Le rapport d’activité sera rendu public dans les conditions habituelles d’un rapport d’information.

Puis le Président Patrick Ollier, après avoir remercié l’ensemble des membres de la Commission pour leur participation aux travaux de la commission, a exprimé le sentiment d’avoir fait partie d’une équipe et d’avoir beaucoup appris, au contact de ses collègues, en occupant la fonction de président. Il s’est déclaré certain que l’expérience partagée au cours de ces cinq années de travail commun ferait date pour les membres de la Commission.

M. Jean-Marc Lefranc a déclaré avoir vécu cinq années exceptionnelles au sein de la Commission des affaires économiques et que, si le sort lui était favorable, il serait heureux de retrouver, au début de la nouvelle législature, ses collègues de la commission et son président.
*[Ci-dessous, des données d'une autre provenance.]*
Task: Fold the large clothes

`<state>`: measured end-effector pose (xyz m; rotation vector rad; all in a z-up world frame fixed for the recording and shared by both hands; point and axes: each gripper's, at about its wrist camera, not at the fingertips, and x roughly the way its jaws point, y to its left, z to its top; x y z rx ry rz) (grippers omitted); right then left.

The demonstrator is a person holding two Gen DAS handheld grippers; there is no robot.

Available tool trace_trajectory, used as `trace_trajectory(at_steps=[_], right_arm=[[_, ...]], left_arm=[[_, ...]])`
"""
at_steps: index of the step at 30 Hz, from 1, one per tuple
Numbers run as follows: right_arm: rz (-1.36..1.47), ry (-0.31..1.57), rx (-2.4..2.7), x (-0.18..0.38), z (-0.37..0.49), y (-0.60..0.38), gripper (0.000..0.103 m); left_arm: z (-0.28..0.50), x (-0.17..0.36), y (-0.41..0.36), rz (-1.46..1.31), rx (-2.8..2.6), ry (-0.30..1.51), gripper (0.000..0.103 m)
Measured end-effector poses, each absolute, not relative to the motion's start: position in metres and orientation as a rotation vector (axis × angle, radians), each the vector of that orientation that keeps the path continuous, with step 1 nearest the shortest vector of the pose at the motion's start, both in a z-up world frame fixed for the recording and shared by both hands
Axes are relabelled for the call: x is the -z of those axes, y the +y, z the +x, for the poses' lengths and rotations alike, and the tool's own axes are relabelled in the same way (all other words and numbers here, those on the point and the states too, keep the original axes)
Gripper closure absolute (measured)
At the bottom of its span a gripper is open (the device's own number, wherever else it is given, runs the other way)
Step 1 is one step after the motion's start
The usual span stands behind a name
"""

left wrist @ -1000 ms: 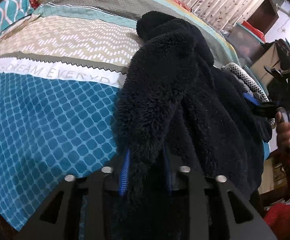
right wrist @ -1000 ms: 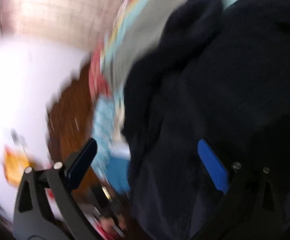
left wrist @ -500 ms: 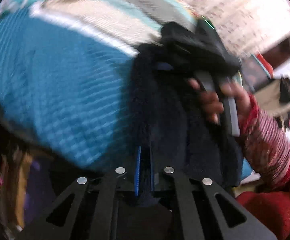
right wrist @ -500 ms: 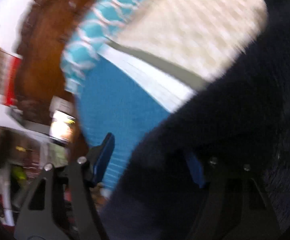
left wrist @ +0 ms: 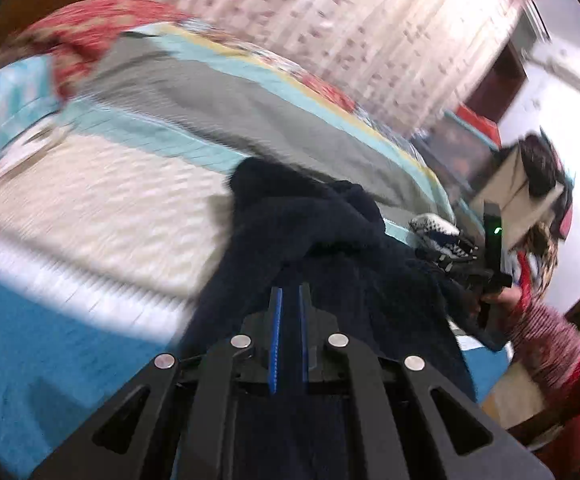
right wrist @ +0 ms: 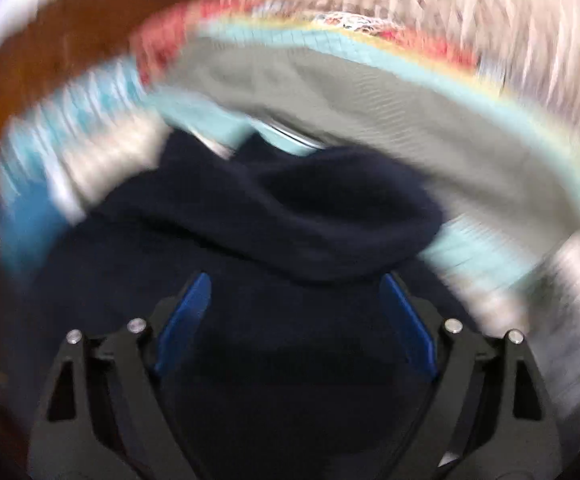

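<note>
A large dark navy fleece garment (left wrist: 330, 240) lies bunched on the bed, and it also fills the lower middle of the right wrist view (right wrist: 310, 216). My left gripper (left wrist: 288, 292) has its blue-padded jaws nearly together, and I cannot make out cloth between them. My right gripper (right wrist: 298, 300) is open with its jaws wide apart over the garment. In the left wrist view the right gripper's black body (left wrist: 490, 264) shows at the garment's right edge, held by a hand in a striped red sleeve. Both views are motion-blurred.
The bed cover (left wrist: 89, 208) has blue, cream, grey and teal bands. A patterned curtain (left wrist: 370, 28) hangs behind the bed. A black-and-white cloth (left wrist: 442, 232) lies at the bed's right edge, with boxes and clutter (left wrist: 522, 176) beyond. A wooden headboard (right wrist: 49, 60) stands at the left.
Both cameras swung fast. The left gripper's jaws closed from around a thick wad of fleece to nearly together. The right gripper stays open and now faces the garment head on.
</note>
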<state>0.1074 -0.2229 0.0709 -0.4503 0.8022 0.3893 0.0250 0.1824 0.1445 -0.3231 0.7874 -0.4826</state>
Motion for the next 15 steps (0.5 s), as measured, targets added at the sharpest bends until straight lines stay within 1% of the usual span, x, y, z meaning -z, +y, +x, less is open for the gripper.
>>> trace_trajectory(at_steps=[2,4,7,9,11,12,13,14,15], right_arm=[[-0.653,0.818,-0.354,-0.046,0.124,-0.215,0.019],[-0.754,0.834,-0.322,-0.030,0.136,-0.222,0.019],[-0.971,0.785,-0.298,-0.007,0.148,-0.231,0.019],[-1.075,0.750,-0.320,0.006,0.156,-0.237,0.019],[-1.128,0.707,-0.310,0.017,0.170,-0.233,0.020],[-1.128,0.699,-0.309,0.019,0.178,-0.230,0.022],[-1.117,0.705,-0.318,0.021,0.185,-0.228,0.039],[-1.091,0.746,-0.337,0.020,0.194,-0.232,0.075],[-1.072,0.781,-0.345,0.018,0.201,-0.235,0.093]], left_arm=[[0.065,-0.122,0.151,-0.300,0.495,0.837,0.095],[0.087,-0.104,0.130,-0.271,0.485,0.880,0.095],[0.113,-0.067,0.109,-0.240,0.426,0.945,0.095],[0.128,-0.051,0.112,-0.246,0.362,0.952,0.095],[0.138,-0.043,0.126,-0.325,0.332,0.950,0.095],[0.143,-0.041,0.137,-0.376,0.309,0.948,0.095],[0.146,-0.038,0.143,-0.402,0.293,0.946,0.095],[0.147,-0.035,0.149,-0.421,0.289,0.945,0.095],[0.148,-0.031,0.152,-0.446,0.297,0.945,0.095]])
M. Serge Poignant a remercié le président Patrick Ollier pour la confiance qu’il avait accordée aux rapporteurs désignés par la Commission et les fonctionnaires de la Commission. Il a regretté à son tour que l’importance et la qualité du travail en commission ne soient pas mieux connues.

Le Président Patrick Ollier a indiqué que ce devait être une des tâches du futur président de l’Assemblée nationale que de mieux faire connaître l’activité des députés en commission.

La Commission a décidé, en application de l’article 145 du Règlement, le dépôt du rapport d’information en vue de sa publication.

Information relative à la Commission

La Commission a désigné M. Patrick Ollier, rapporteur d’information sur le bilan de l’activité de la commission des affaires économiques, de l’environnement et du territoire pendant la douzième législature (2002-2007).